La mesure bénéficie du soutien d'une majorité des développeurs de Bitcoin Cash selon un article de Coinspice. Amaury Séchet, développeur en chef de Bitcoin ABC (l'implémentation principale de Bitcoin Cash), se décrit comme "prudemment optimiste", lui qui réclamait depuis longtemps un tel financement, que personne n'osait mettre en place.
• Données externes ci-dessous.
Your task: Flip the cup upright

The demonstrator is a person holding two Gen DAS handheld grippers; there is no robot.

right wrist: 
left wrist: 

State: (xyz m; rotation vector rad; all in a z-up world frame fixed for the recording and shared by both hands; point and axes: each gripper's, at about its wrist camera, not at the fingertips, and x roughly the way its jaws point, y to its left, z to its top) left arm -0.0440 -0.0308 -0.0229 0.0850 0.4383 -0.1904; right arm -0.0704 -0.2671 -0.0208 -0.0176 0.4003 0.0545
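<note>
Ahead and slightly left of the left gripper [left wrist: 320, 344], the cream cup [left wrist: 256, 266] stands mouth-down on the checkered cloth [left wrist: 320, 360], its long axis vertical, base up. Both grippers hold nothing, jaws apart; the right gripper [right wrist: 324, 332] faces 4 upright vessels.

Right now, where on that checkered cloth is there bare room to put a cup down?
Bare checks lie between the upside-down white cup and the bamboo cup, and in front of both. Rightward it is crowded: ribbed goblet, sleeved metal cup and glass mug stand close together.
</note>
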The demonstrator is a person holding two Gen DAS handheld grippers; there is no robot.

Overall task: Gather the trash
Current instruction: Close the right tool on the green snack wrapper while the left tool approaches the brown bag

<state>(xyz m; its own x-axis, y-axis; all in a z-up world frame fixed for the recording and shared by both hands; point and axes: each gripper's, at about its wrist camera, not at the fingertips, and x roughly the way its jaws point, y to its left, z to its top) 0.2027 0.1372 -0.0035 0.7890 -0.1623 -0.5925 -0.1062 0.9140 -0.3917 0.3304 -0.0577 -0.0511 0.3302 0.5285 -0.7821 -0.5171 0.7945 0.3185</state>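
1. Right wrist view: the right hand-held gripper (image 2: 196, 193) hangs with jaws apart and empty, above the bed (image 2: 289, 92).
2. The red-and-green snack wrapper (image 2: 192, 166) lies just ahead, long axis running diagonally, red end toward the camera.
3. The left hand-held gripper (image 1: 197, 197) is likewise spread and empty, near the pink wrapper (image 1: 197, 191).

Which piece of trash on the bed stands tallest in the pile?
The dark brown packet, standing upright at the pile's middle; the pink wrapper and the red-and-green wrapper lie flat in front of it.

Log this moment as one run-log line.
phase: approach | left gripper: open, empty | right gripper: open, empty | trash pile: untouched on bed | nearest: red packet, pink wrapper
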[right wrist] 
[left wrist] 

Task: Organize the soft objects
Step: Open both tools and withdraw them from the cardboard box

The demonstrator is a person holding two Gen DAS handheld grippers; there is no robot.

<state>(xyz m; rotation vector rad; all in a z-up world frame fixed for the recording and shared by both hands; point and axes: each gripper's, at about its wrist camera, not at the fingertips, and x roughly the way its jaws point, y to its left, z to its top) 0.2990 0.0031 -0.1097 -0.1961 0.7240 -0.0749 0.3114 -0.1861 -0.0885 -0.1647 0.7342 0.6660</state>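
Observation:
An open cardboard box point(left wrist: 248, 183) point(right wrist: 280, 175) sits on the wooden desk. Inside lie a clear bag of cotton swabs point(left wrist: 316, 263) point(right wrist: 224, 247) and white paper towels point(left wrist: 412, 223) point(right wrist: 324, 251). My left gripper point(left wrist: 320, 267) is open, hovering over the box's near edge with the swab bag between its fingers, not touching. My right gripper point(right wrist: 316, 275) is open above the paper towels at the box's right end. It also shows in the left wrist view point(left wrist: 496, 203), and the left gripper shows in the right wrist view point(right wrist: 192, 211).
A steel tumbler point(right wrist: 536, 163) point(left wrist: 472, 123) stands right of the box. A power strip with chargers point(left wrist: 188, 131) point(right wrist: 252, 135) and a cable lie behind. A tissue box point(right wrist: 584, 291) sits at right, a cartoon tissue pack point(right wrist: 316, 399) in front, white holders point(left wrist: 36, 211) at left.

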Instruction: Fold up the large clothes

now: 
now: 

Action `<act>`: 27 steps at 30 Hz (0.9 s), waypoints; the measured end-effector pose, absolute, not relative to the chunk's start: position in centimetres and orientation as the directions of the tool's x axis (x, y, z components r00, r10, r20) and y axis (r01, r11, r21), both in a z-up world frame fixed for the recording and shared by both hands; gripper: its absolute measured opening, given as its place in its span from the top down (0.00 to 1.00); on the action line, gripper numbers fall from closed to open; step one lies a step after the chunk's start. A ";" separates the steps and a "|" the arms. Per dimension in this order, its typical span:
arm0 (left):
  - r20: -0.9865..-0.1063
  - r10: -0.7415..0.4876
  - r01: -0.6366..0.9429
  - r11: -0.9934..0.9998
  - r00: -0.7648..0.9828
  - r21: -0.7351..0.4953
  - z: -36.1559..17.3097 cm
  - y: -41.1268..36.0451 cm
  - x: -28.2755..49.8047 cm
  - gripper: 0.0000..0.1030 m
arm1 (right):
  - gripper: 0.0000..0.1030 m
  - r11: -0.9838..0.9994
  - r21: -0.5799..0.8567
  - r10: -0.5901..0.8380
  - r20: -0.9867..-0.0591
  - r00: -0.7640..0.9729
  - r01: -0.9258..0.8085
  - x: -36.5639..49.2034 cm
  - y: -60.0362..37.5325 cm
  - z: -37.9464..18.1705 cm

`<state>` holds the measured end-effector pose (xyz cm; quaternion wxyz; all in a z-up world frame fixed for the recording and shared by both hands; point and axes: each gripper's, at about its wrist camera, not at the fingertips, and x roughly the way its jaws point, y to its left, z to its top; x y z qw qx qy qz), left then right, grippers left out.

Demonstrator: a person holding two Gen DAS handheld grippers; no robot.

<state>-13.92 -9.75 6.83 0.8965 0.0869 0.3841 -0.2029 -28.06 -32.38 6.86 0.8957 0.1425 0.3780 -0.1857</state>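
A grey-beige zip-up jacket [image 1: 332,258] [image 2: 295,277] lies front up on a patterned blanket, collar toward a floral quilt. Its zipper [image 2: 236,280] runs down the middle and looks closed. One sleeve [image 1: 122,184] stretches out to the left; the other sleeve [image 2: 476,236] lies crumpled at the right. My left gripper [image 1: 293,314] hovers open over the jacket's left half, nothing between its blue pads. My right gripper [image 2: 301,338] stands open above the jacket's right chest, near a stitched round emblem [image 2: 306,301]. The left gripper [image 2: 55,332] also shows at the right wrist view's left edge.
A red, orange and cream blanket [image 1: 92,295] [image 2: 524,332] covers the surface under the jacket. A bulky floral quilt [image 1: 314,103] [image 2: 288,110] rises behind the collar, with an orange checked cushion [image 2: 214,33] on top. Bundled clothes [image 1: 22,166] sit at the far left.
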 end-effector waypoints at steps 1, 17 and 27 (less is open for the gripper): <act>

Antony Zegers (Bitcoin ABC) et Josh Ellithorpe (bchd) ont eux aussi approuvé l'idée, conscients des enjeux du développement open-source.
Néanmoins, ce plan ne fait pas l'unanimité au sein de Bitcoin Cash. Peter Rizun, directeur scientifique de Bitcoin Unlimited, s'est montré plus mesuré. Mark Lundeberg, développeur indépendant travaillant sur Bitcoin ABC et Electron Cash, a mis en évidence des nouveaux vecteurs d'attaque découlant de la façon dont le financement était appliqué. Enfin, Michael Toomim, mineur indépendant, a lui déclaré que les fondations financées de cette sorte étaient en général "du gaspillage d'argent et [n'apportaient] que peu de valeur, parce que leur direction ne [savait] pas dans quoi dépenser leur argent".
Ainsi, nous pouvons nous attendre à ce que le débat continue pendant les prochaines semaines, et on peut même imaginer que, si la situation ne change pas, Bitcoin Cash pourrait une nouvelle fois se séparer en deux protocoles distincts le 15 mai prochain.